The delay in ADT failure did not translate to significant improvements in survival outcomes, although the point estimates suggested a favourable trend among SGLT2 inhibitor users (disease-specific survival [DSS]: HR, 0.60, 95 percent CI, 0.20–1.85; p=0.37; overall survival [OS]: HR, 0.70, 95 percent CI, 0.42–1.16; p=0.17). Meanwhile, the limited sample size of patients taking NHAs (n=215) and number of survival events (DSS, 41 events; OS, 123 events) precluded the researchers from detecting differences in DSS and OS between SGLT2 inhibitor users and nonusers.

“In subgroup analyses, the association between SGLT2 inhibition and delayed ADT failure held up across different patient strata. The beneficial trends were also observed when comparing patients receiving SGLT2 inhibitors to patients without diabetes or to patients taking other glucose-lowering drugs separately,” said lead researcher Dr Ruofan Shi from The University of Hong Kong, Hong Kong, China, and colleagues.

It is possible that the beneficial effect may be linked to the “SGLT2 inhibitors themselves rather than simply reflecting differences in underlying diabetes status,” Shi and colleagues explained. “Meanwhile, we did not detect a substantial difference between dapagliflozin and empagliflozin in clinical outcomes, suggesting the consistent anti–prostate cancer effects within the class of SGLT2 inhibitors.”

Considering that SGLT2 inhibitors are often prescribed together with metformin, Shi and colleagues evaluated the effect of metformin monotherapy. No improvement in disease progression was observed, but there was a significant increase in overall survival (HR, 0.59, 95 percent CI, 0.42–0.83; p=0.002). This indicates that “SGLT2 inhibitors may exert an independent protective effect during hormonal therapy for prostate cancer,” they said.
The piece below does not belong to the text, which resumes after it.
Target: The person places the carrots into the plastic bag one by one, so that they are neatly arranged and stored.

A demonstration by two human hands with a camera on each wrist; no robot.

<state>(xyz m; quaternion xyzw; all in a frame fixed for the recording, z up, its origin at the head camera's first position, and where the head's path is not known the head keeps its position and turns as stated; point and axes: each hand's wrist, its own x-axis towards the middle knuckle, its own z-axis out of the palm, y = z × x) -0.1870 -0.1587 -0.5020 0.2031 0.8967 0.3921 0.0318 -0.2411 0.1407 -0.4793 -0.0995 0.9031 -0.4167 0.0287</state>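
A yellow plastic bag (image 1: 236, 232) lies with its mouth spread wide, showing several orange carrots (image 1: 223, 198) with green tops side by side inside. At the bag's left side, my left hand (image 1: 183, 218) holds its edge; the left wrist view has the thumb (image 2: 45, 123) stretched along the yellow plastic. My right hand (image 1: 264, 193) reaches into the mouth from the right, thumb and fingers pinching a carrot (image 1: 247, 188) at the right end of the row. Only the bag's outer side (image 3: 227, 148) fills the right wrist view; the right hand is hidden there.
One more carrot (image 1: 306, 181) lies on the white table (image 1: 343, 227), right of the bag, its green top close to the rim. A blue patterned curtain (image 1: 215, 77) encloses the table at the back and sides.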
The study included 14,223 prostate cancer patients (median age at enrolment 74 years), with a median follow-up of 66 months. ADT failure occurred in 6,252 patients (44 percent), with a median time to failure of 55 months. Among 3,358 patients who received subsequent NHA, 1,932 (57.5 percent) experienced treatment failure, with a median time to failure of 50 months. Prostate cancer–specific mortality was 16.8 percent, and the overall mortality was 44.4 percent.

Shi and colleagues called for prospective trials to validate the findings and assess their potential clinical applicability.